### YOUR OBJECTIVE
Leave every picture out and write out the records below exactly.

### DATA SECTION
━━━

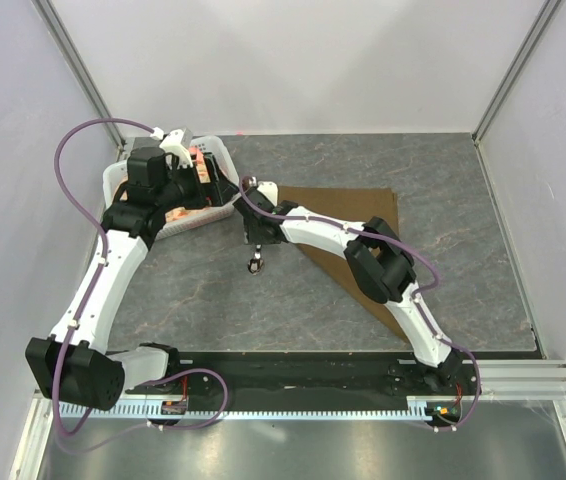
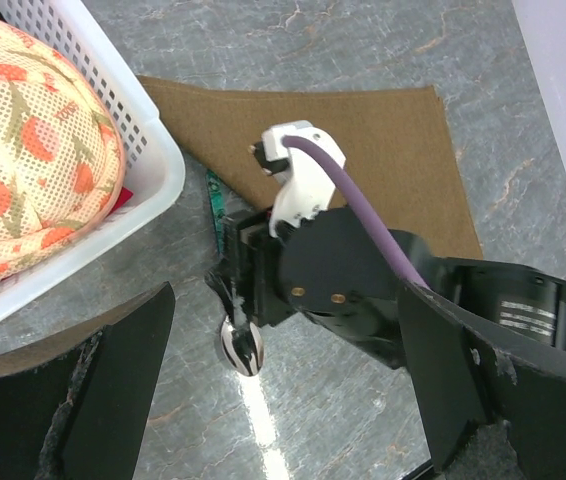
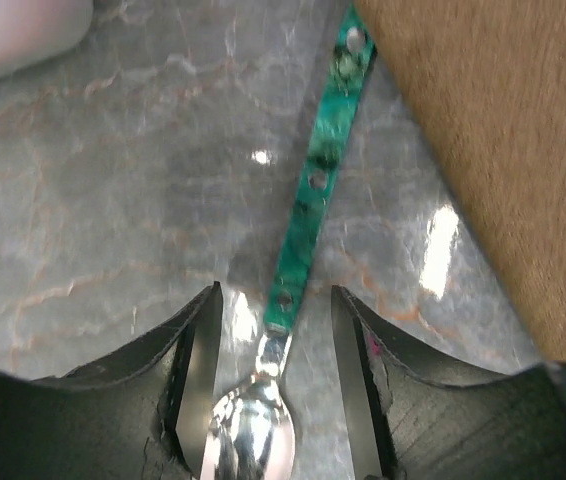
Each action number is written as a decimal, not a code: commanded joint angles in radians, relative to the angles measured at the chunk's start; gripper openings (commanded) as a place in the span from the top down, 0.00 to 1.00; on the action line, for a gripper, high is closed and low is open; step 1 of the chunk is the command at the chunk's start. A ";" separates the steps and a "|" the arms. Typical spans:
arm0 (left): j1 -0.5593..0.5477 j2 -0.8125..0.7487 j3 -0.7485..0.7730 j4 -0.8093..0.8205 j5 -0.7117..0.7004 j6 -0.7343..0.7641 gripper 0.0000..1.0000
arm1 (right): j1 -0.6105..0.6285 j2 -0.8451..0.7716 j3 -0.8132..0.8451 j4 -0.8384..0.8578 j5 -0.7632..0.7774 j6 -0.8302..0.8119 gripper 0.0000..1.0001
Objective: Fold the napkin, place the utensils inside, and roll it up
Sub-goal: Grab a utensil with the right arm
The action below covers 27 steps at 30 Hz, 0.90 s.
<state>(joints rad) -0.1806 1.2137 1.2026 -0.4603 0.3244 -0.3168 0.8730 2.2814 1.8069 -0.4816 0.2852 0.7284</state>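
Right claw (image 3: 274, 300) is hovering half-open astride the utensil (image 3: 313, 190) beside the napkin (image 3: 483, 150), apparently gripping nothing, lining up a pickup.

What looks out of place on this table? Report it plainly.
The teal-handled spoon lies on the bare table, alongside the edge of the folded brown napkin rather than on it. The right hand straddles the spoon's bowl, jaws open and not gripping. Nothing looks spilled or damaged.
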 commanded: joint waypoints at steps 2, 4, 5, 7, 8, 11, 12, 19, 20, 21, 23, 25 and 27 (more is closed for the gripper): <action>0.007 -0.037 -0.005 0.045 0.025 -0.016 0.00 | 0.024 0.093 0.137 -0.176 0.114 -0.038 0.45; 0.007 -0.037 -0.006 0.045 0.022 -0.015 0.00 | 0.024 0.096 0.126 -0.181 0.101 -0.047 0.48; 0.009 -0.037 -0.006 0.046 0.021 -0.015 0.00 | 0.024 0.096 0.112 -0.180 0.088 -0.050 0.54; 0.007 -0.036 -0.006 0.046 0.022 -0.015 0.00 | 0.024 0.095 0.097 -0.178 0.074 -0.079 0.63; 0.007 -0.034 -0.005 0.046 0.022 -0.013 0.00 | 0.023 0.092 0.082 -0.175 0.051 -0.096 0.71; 0.007 -0.032 -0.006 0.045 0.024 -0.015 0.00 | 0.024 0.081 0.040 -0.161 -0.003 -0.188 1.00; 0.007 -0.031 -0.008 0.045 0.024 -0.013 0.00 | 0.024 0.070 0.025 -0.157 -0.014 -0.211 1.00; 0.007 -0.023 -0.011 0.049 0.024 -0.016 0.00 | 0.024 -0.199 -0.217 0.001 -0.170 -0.403 1.00; 0.009 -0.025 -0.011 0.048 0.025 -0.016 0.00 | 0.024 -0.235 -0.259 0.006 -0.185 -0.453 1.00; 0.007 -0.023 -0.011 0.049 0.024 -0.016 0.00 | 0.024 -0.270 -0.276 0.006 -0.196 -0.484 1.00; 0.009 -0.022 -0.011 0.049 0.030 -0.018 0.00 | 0.024 -0.368 -0.322 0.002 -0.208 -0.547 1.00; 0.010 -0.019 -0.011 0.049 0.034 -0.021 0.00 | 0.020 -0.449 -0.357 -0.014 -0.195 -0.641 1.00; 0.009 -0.014 -0.011 0.052 0.041 -0.022 0.00 | 0.005 -0.488 -0.376 -0.029 -0.211 -0.719 1.00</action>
<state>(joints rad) -0.1715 1.2034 1.1912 -0.4534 0.3267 -0.3168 0.8928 1.9484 1.4525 -0.5121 0.1215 0.2176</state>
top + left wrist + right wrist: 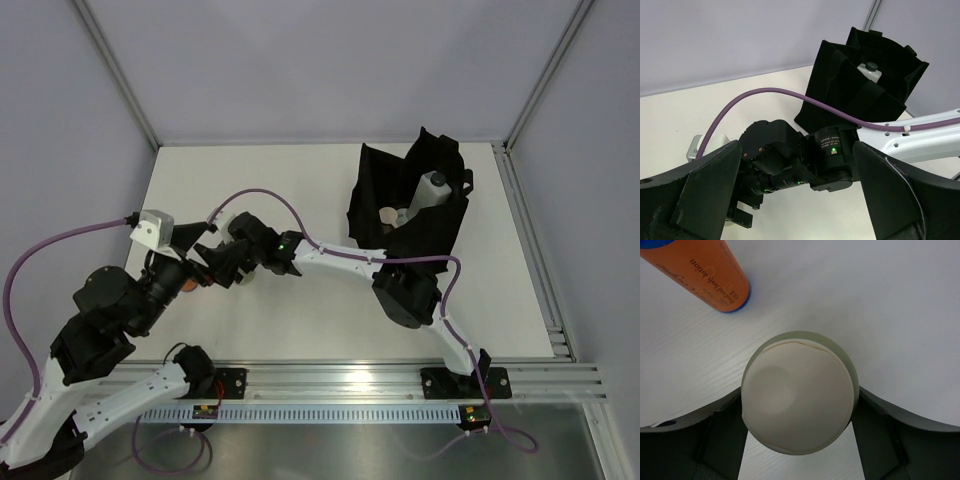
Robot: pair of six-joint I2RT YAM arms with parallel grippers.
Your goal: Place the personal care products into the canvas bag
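Note:
In the right wrist view my right gripper [800,400] is shut on an upright olive-green bottle [800,397] with a cream cap, seen from above, one finger against each side. An orange bottle with a blue cap [700,270] lies on the table just beyond it. A bit of orange [190,283] shows under my left arm. My left gripper [795,200] is open and empty, facing the right arm's wrist [835,155]. The black canvas bag [410,200] stands open at the back right. It holds a white bottle with a black cap [432,190] and a beige one [390,213].
The right arm [340,258] stretches left across the table's middle, its purple cable [270,195] looping above. Both grippers are close together at the left. An aluminium rail [400,375] runs along the near edge. The bag also shows in the left wrist view [840,95].

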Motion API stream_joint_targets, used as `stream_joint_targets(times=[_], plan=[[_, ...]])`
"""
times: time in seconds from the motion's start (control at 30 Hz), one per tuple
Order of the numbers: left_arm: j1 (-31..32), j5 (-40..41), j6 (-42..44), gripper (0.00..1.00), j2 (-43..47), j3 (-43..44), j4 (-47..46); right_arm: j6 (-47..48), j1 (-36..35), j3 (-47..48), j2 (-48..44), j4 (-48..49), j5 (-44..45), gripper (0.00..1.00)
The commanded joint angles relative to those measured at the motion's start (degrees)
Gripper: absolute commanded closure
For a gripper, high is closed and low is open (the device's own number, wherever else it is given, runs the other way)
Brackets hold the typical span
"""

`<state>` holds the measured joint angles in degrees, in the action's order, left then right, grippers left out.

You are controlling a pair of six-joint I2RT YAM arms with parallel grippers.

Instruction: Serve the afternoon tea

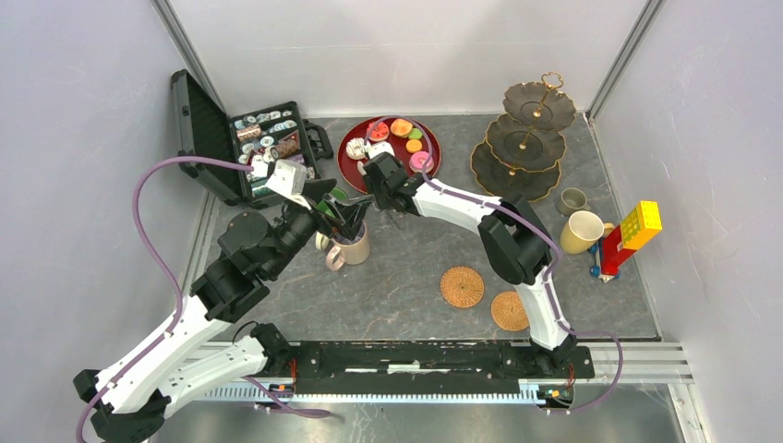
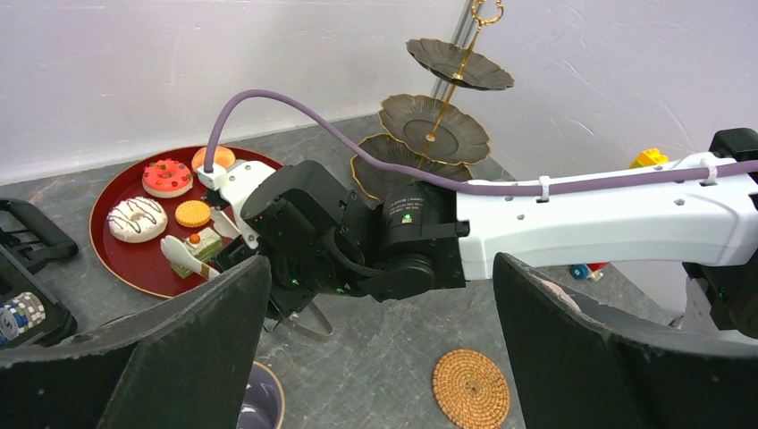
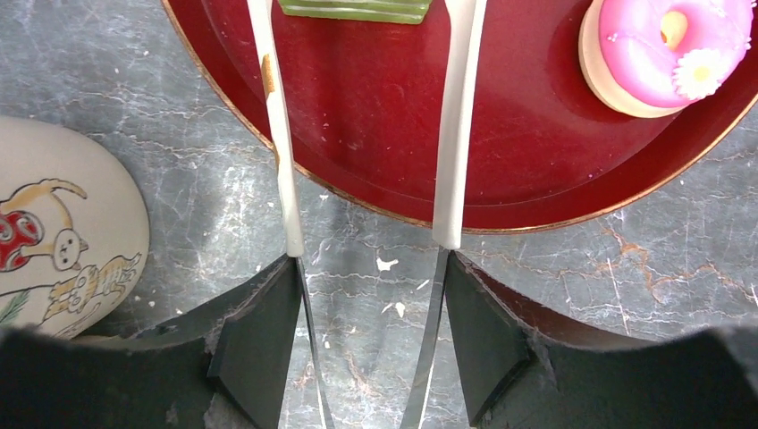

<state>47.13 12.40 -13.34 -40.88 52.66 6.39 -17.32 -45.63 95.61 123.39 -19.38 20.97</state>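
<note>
Cakes [image 1: 402, 138] lie on the red tray [image 1: 351, 164] at the far side of the bench [image 1: 415, 268], with the stand [image 1: 526, 143] to its right. From above, the left end effector [image 1: 347, 212] hangs over the beige mug [image 1: 353, 247]. Left wrist view: its jaws gape wide and hold nothing. Right wrist view: the right end effector [image 3: 371, 268] pinches tongs [image 3: 456, 134] whose arms reach a green cake [image 3: 353, 9]; a pink doughnut [image 3: 666, 49] shares the tray.

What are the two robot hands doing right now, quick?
Left gripper: open, holding nothing.
Right gripper: closed on the white tongs, which reach over the red tray.
</note>
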Motion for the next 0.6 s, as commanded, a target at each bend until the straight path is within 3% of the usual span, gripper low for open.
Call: stream_joint_targets(times=[0.0, 0.3, 0.57], plan=[[0.41, 0.02, 3.67, 0.00, -0.06, 1.83, -1.13, -0.69, -0.08, 4.35, 1.55, -1.55, 3.60, 0.35], [0.41, -0.16, 3.59, 0.00, -0.62, 1.75, -1.14, -0.06, 1.60, 1.57, -0.40, -1.33, 4.52, 0.39], [0.41, -0.27, 3.50, 0.00, -0.92, 1.78, -1.16, 7.48, 2.82, -3.36, -6.28, -0.85, 4.94, 0.40]])
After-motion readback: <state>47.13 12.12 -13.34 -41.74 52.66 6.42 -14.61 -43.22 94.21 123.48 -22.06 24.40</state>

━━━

### OUTPUT BELOW
Each action number is written as a decimal, not a code: commanded joint angles in radians, relative to the angles measured at the chunk's start; gripper openings (commanded) as a place in the span from the top down, 0.00 to 1.00; on the action line, for a gripper, high is closed and low is open; step 1 of the chunk is the command at the chunk's start. A ";" separates the steps and a "|" the arms. Typical spans:
arm0 (left): j1 -0.5593..0.5477 j2 -0.8125..0.7487 j3 -0.7485..0.7730 j4 -0.8093..0.8205 j5 -0.7117..0.7004 j6 -0.7343..0.7641 gripper 0.0000..1.0000
arm1 (right): j1 -0.6105..0.6285 j2 -0.8451..0.7716 j3 -0.8132..0.8451 j4 -0.8384..0.8578 j5 -0.7632..0.7774 j6 -0.8302..0.8119 gripper 0.0000..1.0001
Objective: Fold the napkin, place the utensils inside, and roll it up
Sub-goal: Grab a utensil with the right arm
The action below covers 27 steps at 30 Hz, 0.90 s.
<state>(joints rad) -0.1806 1.2137 1.2026 -0.4603 0.3244 -0.3168 0.8730 2.2814 1.8069 -0.4816 0.2852 0.7284</state>
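Right claw (image 3: 274, 300) is hovering half-open astride the utensil (image 3: 313, 190) beside the napkin (image 3: 483, 150), apparently gripping nothing, lining up a pickup.

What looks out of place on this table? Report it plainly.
The teal-handled spoon lies on the bare table, alongside the edge of the folded brown napkin rather than on it. The right hand straddles the spoon's bowl, jaws open and not gripping. Nothing looks spilled or damaged.
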 commanded: joint waypoints at steps 2, 4, 5, 7, 8, 11, 12, 19, 20, 21, 23, 25 and 27 (more is closed for the gripper): <action>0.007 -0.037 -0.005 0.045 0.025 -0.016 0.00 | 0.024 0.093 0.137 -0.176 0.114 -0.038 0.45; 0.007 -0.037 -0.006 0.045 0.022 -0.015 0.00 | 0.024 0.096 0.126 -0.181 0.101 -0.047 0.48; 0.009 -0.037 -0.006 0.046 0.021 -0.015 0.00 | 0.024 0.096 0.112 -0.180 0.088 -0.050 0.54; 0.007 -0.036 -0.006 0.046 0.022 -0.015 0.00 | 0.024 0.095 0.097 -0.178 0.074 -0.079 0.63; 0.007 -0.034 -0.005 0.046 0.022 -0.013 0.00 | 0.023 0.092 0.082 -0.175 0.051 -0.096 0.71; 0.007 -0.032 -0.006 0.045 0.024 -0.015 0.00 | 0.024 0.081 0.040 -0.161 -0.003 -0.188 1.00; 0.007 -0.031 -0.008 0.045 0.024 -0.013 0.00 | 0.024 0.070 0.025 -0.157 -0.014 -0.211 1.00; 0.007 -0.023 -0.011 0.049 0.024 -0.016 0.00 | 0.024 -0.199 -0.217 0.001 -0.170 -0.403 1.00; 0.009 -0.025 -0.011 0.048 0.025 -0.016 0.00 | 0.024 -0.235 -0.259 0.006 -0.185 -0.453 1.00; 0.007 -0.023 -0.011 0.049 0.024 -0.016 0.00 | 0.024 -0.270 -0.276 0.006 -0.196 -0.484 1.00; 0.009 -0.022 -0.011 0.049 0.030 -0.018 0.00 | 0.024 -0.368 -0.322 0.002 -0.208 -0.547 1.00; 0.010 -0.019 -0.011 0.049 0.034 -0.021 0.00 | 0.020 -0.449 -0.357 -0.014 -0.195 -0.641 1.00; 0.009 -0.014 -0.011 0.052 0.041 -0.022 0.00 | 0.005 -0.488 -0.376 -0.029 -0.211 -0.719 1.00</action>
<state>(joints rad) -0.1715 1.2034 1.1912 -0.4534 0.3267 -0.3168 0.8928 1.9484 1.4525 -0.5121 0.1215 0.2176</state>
top + left wrist + right wrist: 
Robot: pair of six-joint I2RT YAM arms with parallel grippers.
Your goal: Place the personal care products into the canvas bag
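Note:
In the right wrist view my right gripper [800,400] is shut on an upright olive-green bottle [800,397] with a cream cap, seen from above, one finger against each side. An orange bottle with a blue cap [700,270] lies on the table just beyond it. A bit of orange [190,283] shows under my left arm. My left gripper [795,200] is open and empty, facing the right arm's wrist [835,155]. The black canvas bag [410,200] stands open at the back right. It holds a white bottle with a black cap [432,190] and a beige one [390,213].
The right arm [340,258] stretches left across the table's middle, its purple cable [270,195] looping above. Both grippers are close together at the left. An aluminium rail [400,375] runs along the near edge. The bag also shows in the left wrist view [840,95].
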
Motion API stream_joint_targets, used as `stream_joint_targets(times=[_], plan=[[_, ...]])`
"""
times: time in seconds from the motion's start (control at 30 Hz), one per tuple
Order of the numbers: left_arm: j1 (-31..32), j5 (-40..41), j6 (-42..44), gripper (0.00..1.00), j2 (-43..47), j3 (-43..44), j4 (-47..46); right_arm: j6 (-47..48), j1 (-36..35), j3 (-47..48), j2 (-48..44), j4 (-48..49), j5 (-44..45), gripper (0.00..1.00)
The commanded joint angles relative to those measured at the motion's start (degrees)
Gripper: absolute commanded closure
For a gripper, high is closed and low is open (the device's own number, wherever else it is given, runs the other way)
Brackets hold the typical span
"""

`<state>` holds the measured joint angles in degrees, in the action's order, left then right, grippers left out.

You are controlling a pair of six-joint I2RT YAM arms with parallel grippers.

Instruction: Serve the afternoon tea


<state>47.13 12.40 -13.34 -40.88 52.66 6.39 -17.32 -45.63 95.61 123.39 -19.38 20.97</state>
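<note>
Cakes [image 1: 402, 138] lie on the red tray [image 1: 351, 164] at the far side of the bench [image 1: 415, 268], with the stand [image 1: 526, 143] to its right. From above, the left end effector [image 1: 347, 212] hangs over the beige mug [image 1: 353, 247]. Left wrist view: its jaws gape wide and hold nothing. Right wrist view: the right end effector [image 3: 371, 268] pinches tongs [image 3: 456, 134] whose arms reach a green cake [image 3: 353, 9]; a pink doughnut [image 3: 666, 49] shares the tray.

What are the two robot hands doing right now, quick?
Left gripper: open, holding nothing.
Right gripper: closed on the white tongs, which reach over the red tray.
</note>
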Motion for the next 0.6 s, as commanded, a target at each bend until the straight path is within 3% of the usual span, gripper low for open.
Call: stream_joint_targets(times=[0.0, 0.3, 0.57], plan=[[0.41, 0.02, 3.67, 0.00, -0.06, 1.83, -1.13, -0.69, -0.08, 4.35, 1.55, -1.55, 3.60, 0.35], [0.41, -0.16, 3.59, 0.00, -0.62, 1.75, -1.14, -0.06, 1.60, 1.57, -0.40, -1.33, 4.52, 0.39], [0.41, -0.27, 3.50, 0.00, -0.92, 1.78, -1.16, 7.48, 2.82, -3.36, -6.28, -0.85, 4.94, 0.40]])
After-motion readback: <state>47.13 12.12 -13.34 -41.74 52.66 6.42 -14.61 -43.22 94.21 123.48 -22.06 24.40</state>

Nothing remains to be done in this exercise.